Drückend-schwer liegt die schwüle Spät-Mai-Luft über München, schwitzen ist angesagt. Beste Voraussetzungen, um am endlich abkühlenden Abend in einem für subtropische Temperaturen bekannten Club ein Konzert zu besuchen? Nicht wirklich. Wen wundert es da, dass der kleine Raum des 59to1 lange leer bleibt.
Als Graveyard um 21.40 auf die Bühne kommen, sieht es zwar etwas besser aus, aber nicht viel. Vielleicht 50 Retro-Rock-Freunde stehen rum, warten auf Bier und Unterhaltung. Die Motivation der jungen Schweden Graveyard ist entsprechend relativ flach – doch das ändert sich. Großartige Songs wie ‘Thin Line’ oder ‘Evil Ways’ ihres selbstbetitelten Debüts reißen mit, die ständig flitzenden Finger schrauben ununterbrochen Retro-Harmonien zusammen, das Publikum zollt Respekt und die Musiker geben die Energie sofort mit mehr Bühnen-Action zurück. Nach und nach heizen sich beide Seiten gegenseitig soweit auf, dass am Ende des rund 45-Minuten-Gigs eine Zugabe unausweichlich ist. Bassist Rikard Edlund hat sich zwar schon Richtung Bar verabschiedet, kommt aber schnell wieder zurück, stöpselt ins Equipment ein, das älter als die Musiker selber ist, und es setzt einen finalen Song. Wer auf Retro-Rock mit schönstem 70s-Flair steht, sollte sich Graveyard auf keinen Fall entgehen lassen.
Können Witchcraft das toppen? Sie sind immerhin seit Jahren eine der heißesten Retro-Bands im Rock-Bereich und werden entsprechend vom mittlerweile bestens gelaunten Publikum begrüßt. Man merkt gleich die größere Live-Routine der ebenfalls aus Schweden kommenden Musiker – doch irgendwie wirken die Posen etwas lieblos und gelangweilt. Sie ziehen ein gutes Programm runter, das dank der prima Songs ihrer drei Alben auch Spaß macht, doch Graveyard haben zu weit vorgelegt. Nicht nur technisch wirken Witchcraft flacher als die Vorgänger, die sich so zum Gewinner des Abends mausern – wenn auch nur knapp, denn den Auftritt von Witchcraft kann man einfach nicht schlecht finden. Gerade die Song-orientierter geschriebenen Titel ihres noch aktuellen Albums THE ALCHEMIST (2007) kommen prima an. Der Klassiker ‘Witchcraft’ vom gleichnamigen Debüt ist sowieso kaum topbar.
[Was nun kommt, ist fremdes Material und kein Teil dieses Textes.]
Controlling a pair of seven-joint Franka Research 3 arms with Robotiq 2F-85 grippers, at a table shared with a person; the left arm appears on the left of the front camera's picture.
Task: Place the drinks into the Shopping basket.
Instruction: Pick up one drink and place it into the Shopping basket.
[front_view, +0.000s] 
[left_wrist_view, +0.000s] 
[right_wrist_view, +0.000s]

So steht dem Publikum, das nach dem Retro-Doppelschlag noch verschwitzter geht, als es gekommen ist, die leicht bierselige Freude ins Gesicht geschrieben, als kurz vor 0h Schluss ist. Diese Zeitreise in eine Ära, in der Rock Musik noch als modefreie Parallelwelt idealisiert werden kann, war ein Ausflug mit Seltenheitswert.